Session 1123: The Baltic and Iberian Crusades: Visual Propaganda in the Borderlands

Wednesday 6 July 2022, 11.15-12.45

Organiser:Harriet M. Sonne de Torrens, Institute of Communication, Culture & Information Technology, University of Toronto, Mississauga
Moderator/Chair:Miguel A. Torrens, Collection Development Department University of Toronto Libraries
Paper 1123-aCrusader Art in the Baltic: Warrior Saints, Palmers, and Peregrinos in the Baltic Region on the Northern Baptismal Fonts
(Language: English)
Harriet M. Sonne de Torrens, Institute of Communication, Culture & Information Technology, University of Toronto, Mississauga
Index terms: Art History - General, Art History - Sculpture, Computing in Medieval Studies, Crusades
Paper 1123-bVisual Rhetoric in the Period of the Baltic Crusades
(Language: English)
Kersti Markus, School of Humanities, Tallinn University
Index terms: Architecture - General, Art History - General, Crusades, Rhetoric
Paper 1123-cCrusading Ideology in the Border Churches of Iberia: Muslims as African Blacks in Spanish Romanesque
(Language: English)
Ines Monteira Arias, Centro de Ciencias Humanas y Sociales, Consejo Superior de Investigaciones Cientificas, Madrid
Index terms: Architecture - General, Art History - General, Crusades
Abstract

This session explores the visual evidence created to galvanise, persuade, and justify the holy wars undertaken in the borderlands of the Baltic and Iberian regions during the 12th and 13th centuries. In recent years, debates have focused on the historical sources pertaining to the crusades in these regions, with little deliberation on the visual testimony.
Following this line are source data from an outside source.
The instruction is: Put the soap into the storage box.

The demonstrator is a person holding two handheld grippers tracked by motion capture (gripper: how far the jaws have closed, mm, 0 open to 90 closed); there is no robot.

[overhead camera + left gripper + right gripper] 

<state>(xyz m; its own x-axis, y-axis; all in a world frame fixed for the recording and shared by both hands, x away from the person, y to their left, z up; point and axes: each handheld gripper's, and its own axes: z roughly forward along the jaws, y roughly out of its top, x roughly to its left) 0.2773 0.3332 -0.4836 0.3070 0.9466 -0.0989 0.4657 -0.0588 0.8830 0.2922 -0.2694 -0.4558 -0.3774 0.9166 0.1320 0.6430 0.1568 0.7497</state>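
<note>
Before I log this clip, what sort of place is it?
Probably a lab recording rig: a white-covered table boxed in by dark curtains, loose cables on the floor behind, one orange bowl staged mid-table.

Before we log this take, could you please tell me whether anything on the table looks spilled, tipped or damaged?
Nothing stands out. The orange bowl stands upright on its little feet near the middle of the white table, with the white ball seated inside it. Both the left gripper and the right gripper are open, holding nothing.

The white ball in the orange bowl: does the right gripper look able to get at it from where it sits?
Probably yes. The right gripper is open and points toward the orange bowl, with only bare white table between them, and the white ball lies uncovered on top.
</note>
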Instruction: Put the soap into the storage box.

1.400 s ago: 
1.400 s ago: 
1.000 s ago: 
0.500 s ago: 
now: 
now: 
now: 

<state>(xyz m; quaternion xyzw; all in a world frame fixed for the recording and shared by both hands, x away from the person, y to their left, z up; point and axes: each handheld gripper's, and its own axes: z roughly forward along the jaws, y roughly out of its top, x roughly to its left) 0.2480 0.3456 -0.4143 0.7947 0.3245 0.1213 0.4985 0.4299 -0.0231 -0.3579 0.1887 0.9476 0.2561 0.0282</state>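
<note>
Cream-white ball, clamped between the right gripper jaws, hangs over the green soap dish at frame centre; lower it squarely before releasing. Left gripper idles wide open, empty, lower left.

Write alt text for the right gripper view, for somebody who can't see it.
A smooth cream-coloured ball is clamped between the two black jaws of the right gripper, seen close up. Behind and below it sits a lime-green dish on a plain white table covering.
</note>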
The aim of this session is to open and extend the current discourse on what has traditionally constituted 'crusader art and architecture' in the geographic regions around the Mediterranean and include the borderlands. Participants will investigate how the crusader rhetoric and theology, the biblical two-sword concept (Luke 22:38) and the visual associations with the First Crusade were adopted, embraced, and reconfigured to visually promote the on-going conquests to Christianise the borderlands in the Baltic and Iberian regions.